» **What you are asked to do**: Keep the images out and set the listing below down word for word.

» **Dataset extract**:
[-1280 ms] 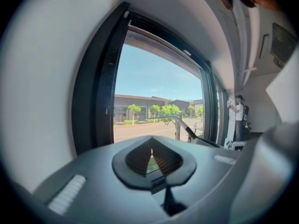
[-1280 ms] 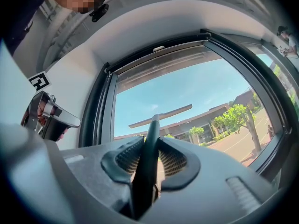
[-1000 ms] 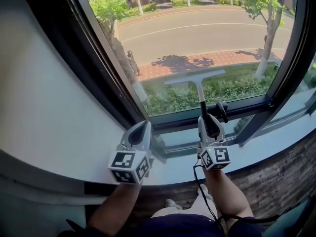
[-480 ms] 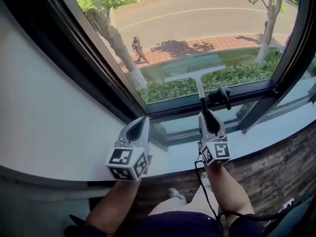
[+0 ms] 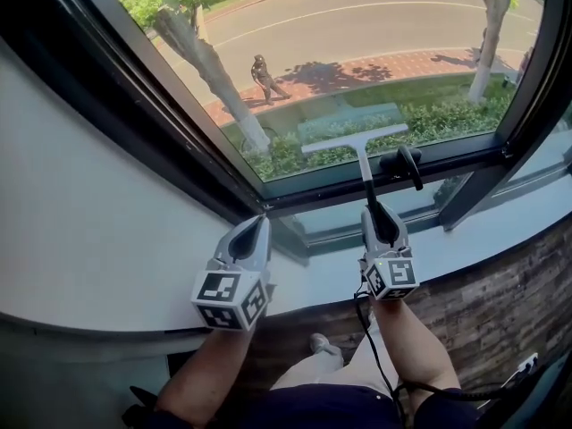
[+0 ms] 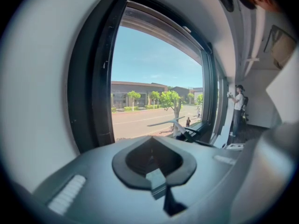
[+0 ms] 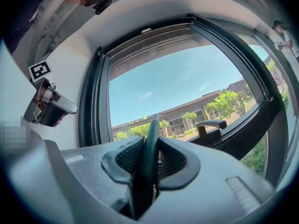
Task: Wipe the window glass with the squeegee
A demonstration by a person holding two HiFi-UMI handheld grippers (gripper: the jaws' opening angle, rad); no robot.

» **Reply**:
[-1280 ms] 
[-1280 ms] 
[-1000 ms] 
[-480 ms] 
[+0 ms] 
[+0 ms] 
[+0 ms] 
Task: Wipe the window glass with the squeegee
A demonstration by a person holding two HiFi-UMI handheld grippers (gripper: the jaws' opening angle, rad); no robot.

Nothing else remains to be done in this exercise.